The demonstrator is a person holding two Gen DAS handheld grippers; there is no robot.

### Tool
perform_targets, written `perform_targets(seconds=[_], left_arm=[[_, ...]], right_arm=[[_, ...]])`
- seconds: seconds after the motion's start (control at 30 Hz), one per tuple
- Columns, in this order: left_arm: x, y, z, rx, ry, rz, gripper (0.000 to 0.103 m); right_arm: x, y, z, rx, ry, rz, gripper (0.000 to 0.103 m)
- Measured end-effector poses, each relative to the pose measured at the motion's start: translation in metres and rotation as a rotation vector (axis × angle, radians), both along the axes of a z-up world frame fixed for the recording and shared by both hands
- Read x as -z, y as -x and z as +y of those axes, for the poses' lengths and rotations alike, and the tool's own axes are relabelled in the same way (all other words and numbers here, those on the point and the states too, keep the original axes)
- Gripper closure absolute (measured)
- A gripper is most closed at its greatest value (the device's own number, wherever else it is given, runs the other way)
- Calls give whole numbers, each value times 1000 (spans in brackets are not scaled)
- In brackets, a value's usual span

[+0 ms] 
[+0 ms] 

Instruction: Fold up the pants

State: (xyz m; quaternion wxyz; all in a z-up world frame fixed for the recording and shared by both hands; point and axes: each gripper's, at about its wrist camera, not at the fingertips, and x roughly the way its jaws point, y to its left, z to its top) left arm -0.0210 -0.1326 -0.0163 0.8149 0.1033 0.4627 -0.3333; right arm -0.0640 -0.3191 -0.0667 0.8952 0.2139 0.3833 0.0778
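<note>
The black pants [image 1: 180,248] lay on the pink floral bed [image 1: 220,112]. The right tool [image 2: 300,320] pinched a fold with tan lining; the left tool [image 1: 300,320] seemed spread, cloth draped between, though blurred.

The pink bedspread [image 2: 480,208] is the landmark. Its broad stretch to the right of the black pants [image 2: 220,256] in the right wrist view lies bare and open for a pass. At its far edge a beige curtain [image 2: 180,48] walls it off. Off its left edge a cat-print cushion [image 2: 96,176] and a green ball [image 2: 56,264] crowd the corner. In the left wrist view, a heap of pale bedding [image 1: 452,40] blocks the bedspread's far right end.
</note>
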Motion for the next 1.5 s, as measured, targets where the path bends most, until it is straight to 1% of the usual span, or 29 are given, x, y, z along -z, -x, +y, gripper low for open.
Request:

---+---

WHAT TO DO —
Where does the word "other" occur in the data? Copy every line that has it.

RESPONSE TO THE TASK —
- Read x as -z, y as -x and z as +y of those axes, for the poses' lengths and rotations alike, and the tool's own axes are relabelled in the same way (all other words and numbers here, those on the point and the states too, keep the original axes)
- A gripper is most closed at its greatest value (the device's own number, wherever else it is given, runs the other way)

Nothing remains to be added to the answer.